En lo oscurito, Marcelo Ebrard teje fino y construye la que podría convertirse en una súper secretaría de Relaciones Exteriores. El Canciller de la cuarta transformación sienta las bases para convertirse en el secretario más poderoso del próximo sexenio.

Históricamente, el Palacio de Cobián aloja al político que mueve los hilos y aprieta las tuercas. No obstante, en la administración que viene, el que tiraría de las riendas despachará en Juárez 20. Es decir, el pulso de la República lo marcará el poderoso Canciller.

El tejido de Marcelo descansa en tres ejes: dinero, vacío de poder e influencia.

Uno. Desde la Secretaría de Relaciones Exteriores, el futuro Canciller gestionará y palomeará los fondos internacionales que aportan instituciones como el Banco Mundial o el Banco Interamericano de Desarrollo. Actualmente, Hacienda es responsable de estos trámites. Sin embargo, bajo el nuevo esquema, Hacienda terminaría en convidado de palo mientras que el Supersecretario decidiría qué fondos se atraen, para qué se usan y con qué frecuencia se gestionan.

Más aún, la estrategia de Marcelo sería una carambola de tres bandas. No sólo sería el gestor de los fondos internacionales, también usaría los recursos para impulsar gobiernos municipales; en específico: las ciudades. Dicen los que saben que Marcelo Ebrard trabajará muy cerca de los gobiernos subnacionales e intentará crear focos de desarrollo en las principales urbes. Ahora bien, el proyecto de Marcelo sonaría inofensivo si no se tratara de un animal político de esa talla. Lo cierto es que las ciudades concentran el voto de las clases media y alta, las mismas que resultarán más afectadas por las políticas populistas de Andrés Manuel López Obrador. Por ello, no sería extraño que el futuro Canciller intente presentarse como una alternativa al discurso en favor de los marginados que ignora –e incluso sataniza– a las clases acomodadas.

Ahora bien, el proyecto de Marcelo sonaría inofensivo si no se tratara de un animal político de esa talla.

Dos. El absurdo proceso de reubicación de secretarías de Estado provocará –además de un gasto excesivo–, un enorme vacío de poder. Dicen los enterados que mudar los enlaces internacionales de las secretarías de Estado haría imposible su labor. Es sabido que en la Ciudad de México se encuentran las embajadas, los consulados, los corporativos y el entramado social que permite a dichas oficinas hacer su trabajo. Por eso, cualquiera que sea la decisión –mudarlos o no–, con los jefes lejos o con los enlaces en otros estados, existirá un enorme hueco en la cadena de mando. Ese hueco dejaría el camino libre para que la Cancillería absorba las atribuciones de los enlaces internacionales del resto de secretarías. O si lo prefiere, por la oficina de Marcelo pasarían los proyectos energéticos, de telecomunicaciones, de infraestructura o de cualquier otra índole que cuenten con recursos o apoyos internacionales.
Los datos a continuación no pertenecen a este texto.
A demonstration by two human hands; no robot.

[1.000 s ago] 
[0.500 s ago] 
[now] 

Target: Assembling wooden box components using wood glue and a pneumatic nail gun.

Un inédito de la política nacional.

Y tres. Dicen los que han estado cerca que basta una mención de algún tratado internacional para que Cancillería se involucre en programas y proyectos de toda índole. Ya en cuestiones ambientales, ya en proyectos de inversión, ya en lo que se guste y mande; la SRE ha pedido mano en una amplia agenda de proyectos y eso se traduce en influencia y exposición para el futuro secretario.

Según parece, la SRE se convertirá en el gran gestor e inquisidor de la cuarta transformación. Cancillería será responsable de atraer capitales, asignarlos a proyectos específicos y supervisar su implementación y cumplimiento. Si quedan dudas, basta revisar dos de los viajes internacionales realizados por el futuro gabinete: China y Canadá. En ambos casos, Marcelo fue el responsable de definir la agenda y marcar el ritmo. Quienes contribuyeron a la organización de estas giras sostienen que, en todo momento, la voz cantante fue la del poderoso Canciller.

Durante años, Marcelo se ha distinguido por la solidez técnica y audacia política. Ebrard sabe esperar y resurgir de las cenizas. Hoy, como futuro Canciller, el ex Jefe de Gobierno del extinto Distrito Federal aprovecha los vacíos de poder –como el que existirá en la titularidad de Segob–, la inexperiencia de sus pares y se apuntala como un poderoso secretario. Y que nadie lo dude, Marcelo seguramente empleará los recursos a su alcance para opacar a las figuras que desde el Congreso o dentro del mismo Gabinete intentarán adelantarse en la incipiente pero latente carrera por la sucesión.